Sinopse
AS CRUZADAS foram e continuam a ser controvertidas e contenciosas muito além da comunidade acadêmica. Mais do que qualquer outro incidente da história medieval europeia, ingressaram na esfera da história pública, em que o passado é captado em incessantes mitos culturais de herança, autoimagem e identidade. Muitos grupos e nações descobrem que sua memória é embaraçosa, até mesmo angustiante.

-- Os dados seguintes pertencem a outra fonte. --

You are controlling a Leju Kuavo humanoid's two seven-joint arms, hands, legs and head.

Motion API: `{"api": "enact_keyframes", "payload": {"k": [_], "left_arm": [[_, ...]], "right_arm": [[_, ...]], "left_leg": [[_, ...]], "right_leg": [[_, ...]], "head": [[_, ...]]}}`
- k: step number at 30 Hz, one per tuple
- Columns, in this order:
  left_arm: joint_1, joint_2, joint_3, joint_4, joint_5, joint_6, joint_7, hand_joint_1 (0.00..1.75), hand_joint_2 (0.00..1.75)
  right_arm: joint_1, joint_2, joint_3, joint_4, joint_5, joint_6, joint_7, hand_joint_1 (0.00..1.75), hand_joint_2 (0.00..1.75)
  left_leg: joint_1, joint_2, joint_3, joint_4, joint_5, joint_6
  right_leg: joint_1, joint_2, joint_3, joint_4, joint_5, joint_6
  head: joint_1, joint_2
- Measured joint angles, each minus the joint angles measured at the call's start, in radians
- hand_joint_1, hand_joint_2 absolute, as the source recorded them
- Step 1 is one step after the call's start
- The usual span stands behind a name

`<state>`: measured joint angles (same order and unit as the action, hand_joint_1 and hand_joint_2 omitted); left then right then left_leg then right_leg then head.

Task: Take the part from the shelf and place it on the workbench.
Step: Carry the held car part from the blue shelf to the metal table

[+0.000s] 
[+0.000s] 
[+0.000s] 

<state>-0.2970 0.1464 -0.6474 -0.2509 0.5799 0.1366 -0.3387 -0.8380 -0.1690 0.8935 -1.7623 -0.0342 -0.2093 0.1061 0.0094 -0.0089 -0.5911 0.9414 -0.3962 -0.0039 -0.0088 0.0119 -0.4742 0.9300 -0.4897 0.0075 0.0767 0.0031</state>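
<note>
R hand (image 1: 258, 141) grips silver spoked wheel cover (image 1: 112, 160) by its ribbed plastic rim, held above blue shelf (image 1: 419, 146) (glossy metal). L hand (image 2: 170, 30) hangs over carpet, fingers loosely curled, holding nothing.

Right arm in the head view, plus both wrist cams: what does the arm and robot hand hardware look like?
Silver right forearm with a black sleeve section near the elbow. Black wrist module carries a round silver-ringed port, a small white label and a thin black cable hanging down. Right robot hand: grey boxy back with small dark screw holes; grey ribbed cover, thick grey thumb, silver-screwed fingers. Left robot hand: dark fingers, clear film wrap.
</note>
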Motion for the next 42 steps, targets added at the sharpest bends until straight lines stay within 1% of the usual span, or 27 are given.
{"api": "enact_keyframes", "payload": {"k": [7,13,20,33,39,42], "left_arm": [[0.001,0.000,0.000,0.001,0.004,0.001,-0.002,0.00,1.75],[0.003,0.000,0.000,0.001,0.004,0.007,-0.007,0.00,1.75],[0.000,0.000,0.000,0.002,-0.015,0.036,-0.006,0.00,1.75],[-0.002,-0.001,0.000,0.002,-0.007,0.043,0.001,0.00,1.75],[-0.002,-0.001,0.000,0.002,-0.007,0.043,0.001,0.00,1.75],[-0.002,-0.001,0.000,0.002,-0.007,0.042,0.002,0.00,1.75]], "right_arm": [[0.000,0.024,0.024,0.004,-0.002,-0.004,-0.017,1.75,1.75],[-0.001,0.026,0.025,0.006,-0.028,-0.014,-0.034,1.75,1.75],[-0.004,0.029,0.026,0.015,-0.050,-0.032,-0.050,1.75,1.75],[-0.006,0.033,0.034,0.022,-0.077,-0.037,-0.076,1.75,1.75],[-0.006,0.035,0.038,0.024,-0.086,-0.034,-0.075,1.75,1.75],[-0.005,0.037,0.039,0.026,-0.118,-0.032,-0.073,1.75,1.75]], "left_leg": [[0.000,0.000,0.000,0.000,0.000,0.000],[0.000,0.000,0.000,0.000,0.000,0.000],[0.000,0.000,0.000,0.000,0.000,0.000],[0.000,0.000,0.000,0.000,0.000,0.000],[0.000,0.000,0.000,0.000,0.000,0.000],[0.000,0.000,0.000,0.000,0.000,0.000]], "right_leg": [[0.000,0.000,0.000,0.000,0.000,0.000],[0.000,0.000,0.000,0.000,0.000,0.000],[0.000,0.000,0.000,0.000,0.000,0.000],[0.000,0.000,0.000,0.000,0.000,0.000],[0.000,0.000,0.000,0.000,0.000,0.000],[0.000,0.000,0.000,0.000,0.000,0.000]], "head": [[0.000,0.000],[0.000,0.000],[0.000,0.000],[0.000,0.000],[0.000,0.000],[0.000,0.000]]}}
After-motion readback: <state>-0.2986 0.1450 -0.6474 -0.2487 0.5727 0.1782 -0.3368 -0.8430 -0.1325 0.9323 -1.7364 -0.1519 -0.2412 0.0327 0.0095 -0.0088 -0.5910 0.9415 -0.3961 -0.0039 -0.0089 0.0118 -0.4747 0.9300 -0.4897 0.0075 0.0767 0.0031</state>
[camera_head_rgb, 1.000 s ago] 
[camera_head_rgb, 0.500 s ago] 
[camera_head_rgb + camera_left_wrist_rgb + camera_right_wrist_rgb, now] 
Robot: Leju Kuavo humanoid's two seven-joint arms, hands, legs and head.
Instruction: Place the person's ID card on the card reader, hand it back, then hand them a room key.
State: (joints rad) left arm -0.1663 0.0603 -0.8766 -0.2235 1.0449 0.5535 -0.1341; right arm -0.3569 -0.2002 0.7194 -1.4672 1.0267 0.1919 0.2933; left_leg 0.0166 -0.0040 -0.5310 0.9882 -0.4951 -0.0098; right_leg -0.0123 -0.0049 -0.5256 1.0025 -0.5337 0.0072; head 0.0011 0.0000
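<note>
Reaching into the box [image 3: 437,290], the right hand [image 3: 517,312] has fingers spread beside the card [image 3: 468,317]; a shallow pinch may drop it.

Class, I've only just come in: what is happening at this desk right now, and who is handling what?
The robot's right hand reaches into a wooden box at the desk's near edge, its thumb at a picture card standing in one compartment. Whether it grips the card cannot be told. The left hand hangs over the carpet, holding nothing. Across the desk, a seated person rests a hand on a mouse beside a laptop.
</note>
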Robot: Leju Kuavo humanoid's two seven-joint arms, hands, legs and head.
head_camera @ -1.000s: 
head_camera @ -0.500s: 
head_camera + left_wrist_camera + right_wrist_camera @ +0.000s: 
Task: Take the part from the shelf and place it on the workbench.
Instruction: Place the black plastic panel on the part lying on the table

Os massacres de judeus e mulçumanos palestinos em Jerusalém em 1099, ou de gregos em Constantinopla em 1204; a matança de judeus da Renânia em 1096 ou 1146, ou dos judeus ingleses em 1190; as derrotas dos cristãos latinos para grandes líderes islâmicos, como Saladino e Baibars; a expulsão dos conquistadores ocidentais do território continental da Ásia Ocidental em 1291; os longos triunfos dos cristãos na Ibéria, dos alemães no Báltico Oriental ou dos turcos na Ásia Menor, nos Bálcãs e no leste do Mediterrâneo; todos esses aspectos da história do espírito cruzado deixaram um ressíduo de ressentimento, angústia, raiva, culpa e ougulho, dependendo de que legado – se é que algum – os observadores modernos querem reivindicar para si mesmos. Portanto, para qualquer historiador, a perspectiva é de extrema importância. Examinar um assunto de um ponto de observação específico, no entanto, é adotar uma posição para inspecionar a vista com mais nitidez. Não significa tomar partido.
Minha perspectiva é a europeia ocidental. Está mais de acordo com a minha experiência de pesquisa. Mas importante ainda, combina com as origens, desenvolvimento, continuação e natureza do fenômeno. Embora tendo um impacto muito além da Europa Ocidental, as Cruzadas como um ideal e uma atividade humana começaram e permaneceram enraizadas na cultura europeia ocidental. Adotar essa posição não implica absolutamente aprovação do espírito das Cruzadas. Não ignora as fontes geradas pelos oponentes e vítimas das Cruzadas. Também não privilegia o valor ou importância da experiência dos europeus ocidentais sobre os outros envolvodos, como ficará patente mais adiante. Mas é um artifício necessário para ver o assunto com clareza, através do nevoeiro de ignorância, obscuridade, a passagem do tempo e a complexidade das fontes sobreviventes. Uma história das Cruzadas poderia ser muito diferente na estrutura se relatada do ponto de vista dos mulçumanos medievais sírios, egípcios ou andaluzes, ou dos judeus da Europa e Oriente Próximo, ou dos bálticos livonianos ou prussianos. Os contornos do assunto, no entanto, se observados em termos imparciais, permaneceriam os mesmos, porque esse estudo é projetado como uma história, não como uma questão polêmica, como um relato, não como um julgamento, uma exploração de um episódio importante da história do mundo, de enorme fascínio imaginativo e intelectual, não uma apologia confessional ou um depoimento de testemunha em alguma ação judicial cósmica. Os leitores decidirão se essa perspectiva vale a jornada.